Work required: Where the listing below has a line with "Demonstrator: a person", write out exactly that line and every line after it, stopping after the line with "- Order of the".

[Opening Supplied data section]

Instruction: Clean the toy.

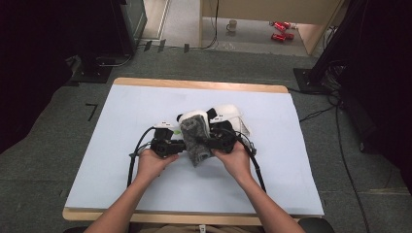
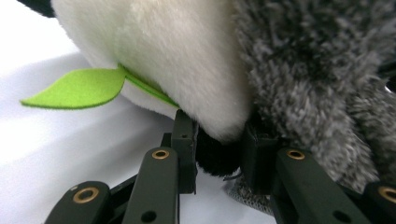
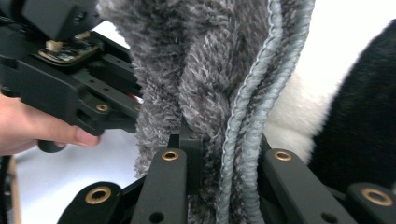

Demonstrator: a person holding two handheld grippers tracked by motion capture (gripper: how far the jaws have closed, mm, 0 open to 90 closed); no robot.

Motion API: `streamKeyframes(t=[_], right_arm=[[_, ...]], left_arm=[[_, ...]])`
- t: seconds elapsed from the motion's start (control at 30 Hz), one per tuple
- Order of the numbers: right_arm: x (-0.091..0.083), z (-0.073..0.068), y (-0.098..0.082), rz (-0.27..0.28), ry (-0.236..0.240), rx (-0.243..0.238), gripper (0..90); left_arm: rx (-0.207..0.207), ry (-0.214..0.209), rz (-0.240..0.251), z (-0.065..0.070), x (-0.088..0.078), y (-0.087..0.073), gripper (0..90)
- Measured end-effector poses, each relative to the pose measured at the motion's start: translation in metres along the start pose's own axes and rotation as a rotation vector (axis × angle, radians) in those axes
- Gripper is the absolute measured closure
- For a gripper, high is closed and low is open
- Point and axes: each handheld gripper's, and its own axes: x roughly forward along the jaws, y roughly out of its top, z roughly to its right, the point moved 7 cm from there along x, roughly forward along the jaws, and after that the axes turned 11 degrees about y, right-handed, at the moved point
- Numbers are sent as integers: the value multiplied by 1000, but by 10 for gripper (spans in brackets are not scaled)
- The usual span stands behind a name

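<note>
A plush panda (image 1: 226,116), white with black parts, lies at the middle of the table with a grey fluffy cloth (image 1: 197,138) against its near side. My left gripper (image 1: 180,145) comes in from the left. In the left gripper view it (image 2: 218,140) is shut on a black furry part (image 2: 217,161) under the panda's white body (image 2: 177,56), beside a green felt leaf (image 2: 77,88). My right gripper (image 1: 210,143) comes in from the right. In the right gripper view it (image 3: 224,144) is shut on the cloth (image 3: 201,70), corded hem included.
A pale blue sheet (image 1: 145,107) covers the wooden table (image 1: 194,85). Black cables (image 1: 133,155) trail from both grippers toward the near edge. On the floor beyond stand a mug (image 1: 232,25) and red cans (image 1: 282,30). Dark equipment flanks both sides.
</note>
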Motion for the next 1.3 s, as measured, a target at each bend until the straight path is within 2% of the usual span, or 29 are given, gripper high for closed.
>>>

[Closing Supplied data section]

Answer section:
Demonstrator: a person holding two handheld grippers tracked by motion capture (gripper: how far the jaws have closed, mm, 0 open to 90 closed); no robot.

Motion API: `streamKeyframes(t=[_], right_arm=[[_, ...]], left_arm=[[_, ...]])`
- t: seconds elapsed from the motion's start (control at 30 Hz), one per tuple
- Order of the numbers: right_arm: x (-0.091..0.083), z (-0.073..0.068), y (-0.098..0.082), rz (-0.27..0.28), ry (-0.236..0.240), rx (-0.243..0.238), gripper (0..90); left_arm: rx (-0.207..0.207), ry (-0.214..0.209), rz (-0.240..0.251), z (-0.065..0.070), x (-0.088..0.078), y (-0.087..0.073), gripper (0..90)

This output is complete, and the exercise is done.